Die Auseinandersetzung mit der deutschen Heimat ist – zumindest in einem ernsthaften popkulturellen Kontext – erstaunlich rar gesät, Terrorgruppes „Mein Skateboard ist wichtiger als Deutschland“ war die immerhin wirklich witzige Speerspitze der ansonsten meist drögen Deutschpunk-Antis, „aber hier leben, nein danke“ sangen Tocotronic in typisch windelweicher Halbherzigkeit. Die weltweit erfolgreichste deutsche Band, Rammstein, hat sich ihren Status mit vollendet inszenierter Karikatur-Teutonik erspielt. Die Mehrheit des Landes sieht sich in Europa von einer seltsam denglishenden Lena und ihren mehr oder weniger belanglosen Songs offensichtlich ganz gut repräsentiert. Da tut es gut, mal den Blickwinkel von Hell einzunehmen.

„Coming Home“ eröffnet Hell natürlich mit Kraftwerk, es ist „Ohm Sweet Ohm“ keiner der „Hits“, aber ein hintergründig tiefenwirksamer Track aus der „Radio-Aktivität“-Phase der Düsseldorfer, in der sie Deutschland überhaupt erst auf die Pop-Weltkarte setzten – als kühl kalkulierende Ton-Ingenieure, die schon 1975 musikkulturell vorwegnahmen, was heute auch in England als Werbeslogan ohne Übersetzung funktioniert: „Vorsprung durch Technik“. Wie nah unter der kaltblitzenden Oberfläche deutscher Rationalität der Wahnsinn liegt, wurde nie deutlicher als bei der heute im Retrosammelbegriff „Neue Deutsche Welle“ verhunzten kurzen Genialitäts-Explosion von originär in Deutschland verortetem New Wave. „Dreiklangsdimensionen“ steuerten damals Rheingold bei, kaum jemals erreichte eine Band deutscher Provenienz eine derartige Punktlandung zwischen Funk-Verständnis und repetitiver Eindringlichkeit, lapidare Textzeilen wie „Sequenzen ohne Grenzen“ lassen sich ohne Weiteres als hellsichtige Vision des späteren Techno-Deutschlands interpretieren, die sich auch heute noch sehr gut in Hells DJ-Sets macht.
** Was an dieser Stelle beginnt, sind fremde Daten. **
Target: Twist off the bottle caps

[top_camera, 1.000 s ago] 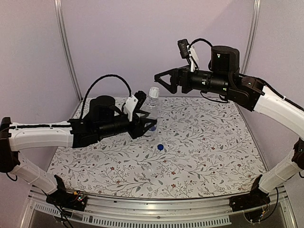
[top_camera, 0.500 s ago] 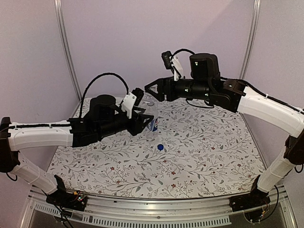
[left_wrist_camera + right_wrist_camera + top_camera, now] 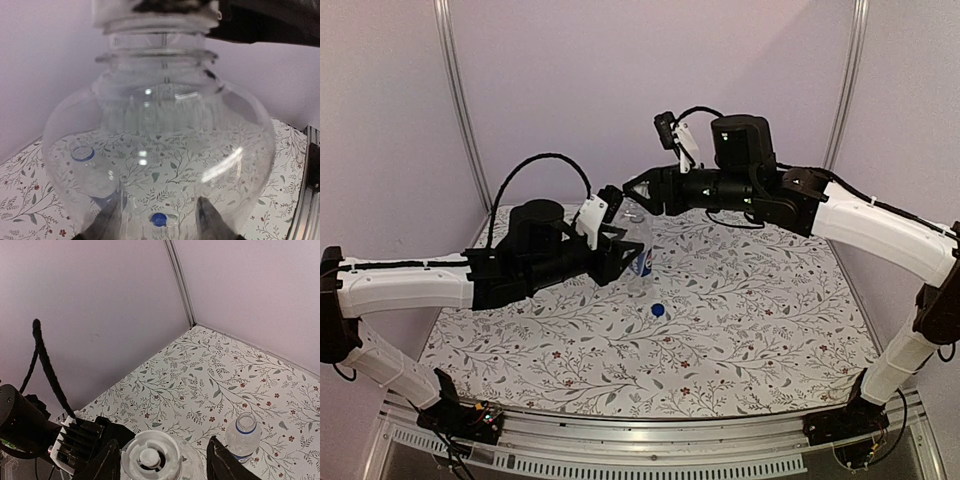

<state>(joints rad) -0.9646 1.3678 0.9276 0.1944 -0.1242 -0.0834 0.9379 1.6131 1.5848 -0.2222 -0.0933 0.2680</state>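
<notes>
My left gripper (image 3: pixel 625 255) is shut on the body of the unlabelled clear bottle (image 3: pixel 636 236), which it holds upright over the table. This bottle fills the left wrist view (image 3: pixel 160 150), between my fingers (image 3: pixel 107 222). Its whitish cap (image 3: pixel 150 457) is on the neck. My right gripper (image 3: pixel 162 445) reaches in from the right at cap height and stands open astride the cap, with a gap showing on the right side. The labelled bottle (image 3: pixel 244 440) stands uncapped just beyond, with a blue neck ring. The blue cap (image 3: pixel 658 310) lies loose on the cloth.
A floral cloth (image 3: pixel 750 300) covers the table, and pale walls with metal posts (image 3: pixel 460 110) close in the back and sides. My left arm's black cable (image 3: pixel 45 365) loops above its wrist, close to the right gripper.
My right gripper has come left and down to the top of the held bottle, and its jaws have narrowed around the cap. My left gripper keeps its grip in nearly the same place.
</notes>
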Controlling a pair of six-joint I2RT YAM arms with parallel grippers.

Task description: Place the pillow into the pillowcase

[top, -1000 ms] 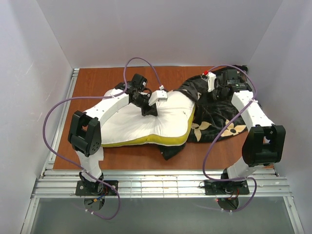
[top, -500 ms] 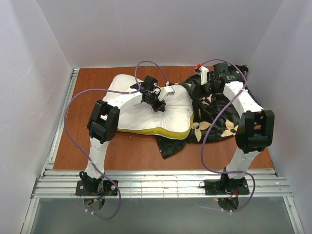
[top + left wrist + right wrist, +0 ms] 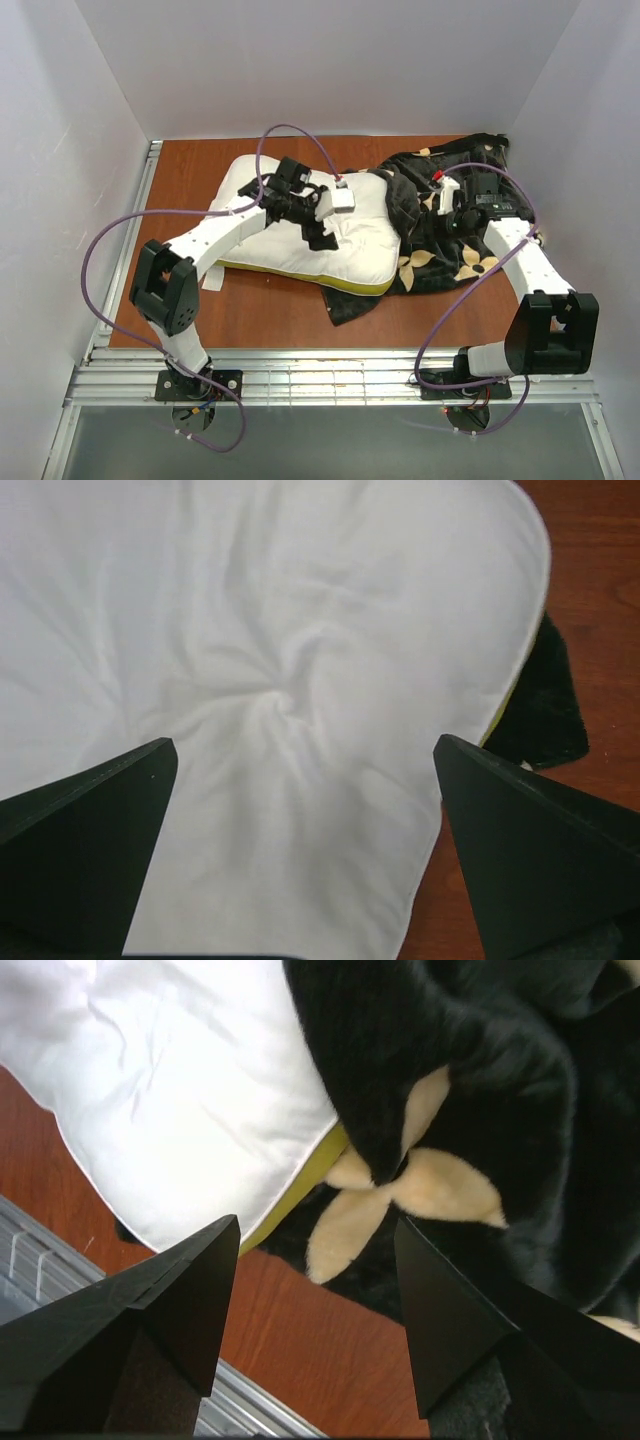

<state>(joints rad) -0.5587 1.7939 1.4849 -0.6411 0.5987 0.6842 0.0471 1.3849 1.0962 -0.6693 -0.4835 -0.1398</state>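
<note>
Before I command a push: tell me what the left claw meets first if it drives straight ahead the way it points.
The pillow: the left claw, open, points at its white top, with a twisted crease centred in its path. How near the fabric is, the wrist view does not show.

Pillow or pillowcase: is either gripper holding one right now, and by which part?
Nothing is held. The left gripper is open over the pillow; the right gripper is open over the pillowcase edge.
</note>
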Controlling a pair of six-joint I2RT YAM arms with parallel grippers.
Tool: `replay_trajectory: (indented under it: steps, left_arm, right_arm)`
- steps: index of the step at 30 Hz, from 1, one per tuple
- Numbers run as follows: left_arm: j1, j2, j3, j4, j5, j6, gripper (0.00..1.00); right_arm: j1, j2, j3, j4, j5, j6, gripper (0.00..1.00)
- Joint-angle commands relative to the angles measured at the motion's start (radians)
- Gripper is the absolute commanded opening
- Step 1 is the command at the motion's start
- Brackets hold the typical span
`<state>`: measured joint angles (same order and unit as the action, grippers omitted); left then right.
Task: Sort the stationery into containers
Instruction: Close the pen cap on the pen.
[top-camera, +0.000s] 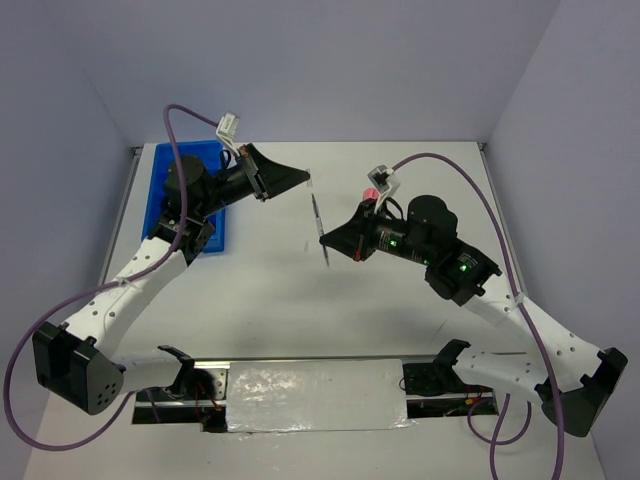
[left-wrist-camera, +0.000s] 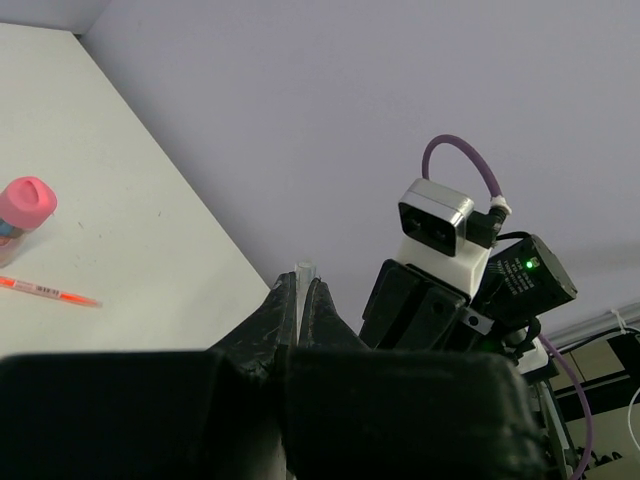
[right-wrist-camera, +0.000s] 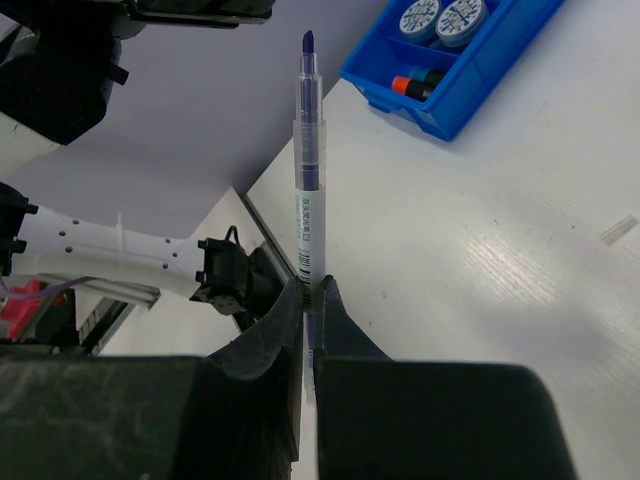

„Was ich haben will, das krieg ich nicht. Und was ich kriegen kann, das gefällt mir nicht.“ So verzweifelte Fehlfarbens Peter Hein zeitgleich in „Paul ist tot“, dem besten Song auf „Monarchie und Alltag“, dem vielleicht besten deutschen Pop-Album aller Zeiten. Es ist eine wütend-ratlose Reise durch Städte-Grauheit, Post-Wirtschaftswunder-Depression und „Teenage Angst“, auch einer dieser markanten Begrifflichkeiten neben „Kindergarten“ und „Blitzkrieg“, die sich im englischen Sprachraum durchgesetzt haben. Jenseits der Mauer hatte Verzweiflung keinen offiziellen Platz. Auch nicht im Pop, der in seiner Spielfarbe „Ostrock“ über 25 Jahre ein irres Versteckspiel zwischen Zensur und Selbstzensur trieb und sich in – heute gern als „poetisch“ verklärte – Verschwurbelung flüchtete. „Dies ist mein und es ist nur durch dich. Klagt ein Vogel, ach auch mein Gefieder nässt der Regen … “ mussten City erstmal texten und einen Vogel als Handlungsträger einführen, um ein „… flieg ich durch die Welt“ unterzubringen, ein immer noch verblüffendes Versagen der Kulturoberen, die derlei Anspielungen eigentlich hätten unterbinden müssen. Dass „Am Fenster“ allerdings der „Soundtrack zur Wende“ gewesen sei, wie Hell meint, zeigt auf, wie man in München, Hells Heimat, den Osten wahrscheinlich bis heute wahrnimmt – als eine seltsame Gegend, auf deren territorialen Anschluss man sicher auch hätte verzichten können.

City – „Am Fenster“

Es gibt noch eine ganze Menge absolut großartiger und gelegentlich verblüffender Songs in Hells Sammlung, D.A.F. sind dabei, Westberlin bekommt seine gebührende Rolle als Gebiet ständigen popkulturellen Ausnahmezustandes; Blumfeld und DJ Koze, Hildegard Knef und Reinhard Mey loten Befindlichkeiten aus und am Ende erteilt ein unwiderstehlich irrer Klaus Kinski Hausverbot. Es ist – und das muss man erstmal schaffen – ein Blick auf Deutschland, der es einem ein bisschen leichter macht, dieses Land zu akzeptieren. Oder es sogar zu lieben … irgendwie.